__EXERCISE DIRECTIONS__
Keep to the lines from the one with "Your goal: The" through the end of the data, and write them out exactly.

__GIVEN INFORMATION__
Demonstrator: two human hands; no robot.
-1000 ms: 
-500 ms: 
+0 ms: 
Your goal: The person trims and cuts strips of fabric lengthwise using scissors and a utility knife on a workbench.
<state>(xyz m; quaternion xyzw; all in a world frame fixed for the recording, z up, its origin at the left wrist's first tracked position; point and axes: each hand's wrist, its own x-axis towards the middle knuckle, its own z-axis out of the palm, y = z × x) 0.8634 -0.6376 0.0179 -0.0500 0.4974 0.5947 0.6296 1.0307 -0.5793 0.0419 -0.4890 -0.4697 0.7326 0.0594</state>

__EXERCISE SOLUTION__
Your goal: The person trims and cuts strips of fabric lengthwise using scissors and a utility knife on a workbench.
<state>(xyz m; quaternion xyzw; all in a world frame fixed for the recording, z up, its origin at the left wrist's first tracked position; point and axes: each hand's wrist, its own x-axis towards the middle knuckle, its own z-axis out of the palm, y = z × x) 0.8634 -0.6376 0.0179 -0.0500 0.4974 0.5947 0.6296 1.0307 -0.5793 0.0419 -0.4890 -0.4697 0.7326 0.0594</state>

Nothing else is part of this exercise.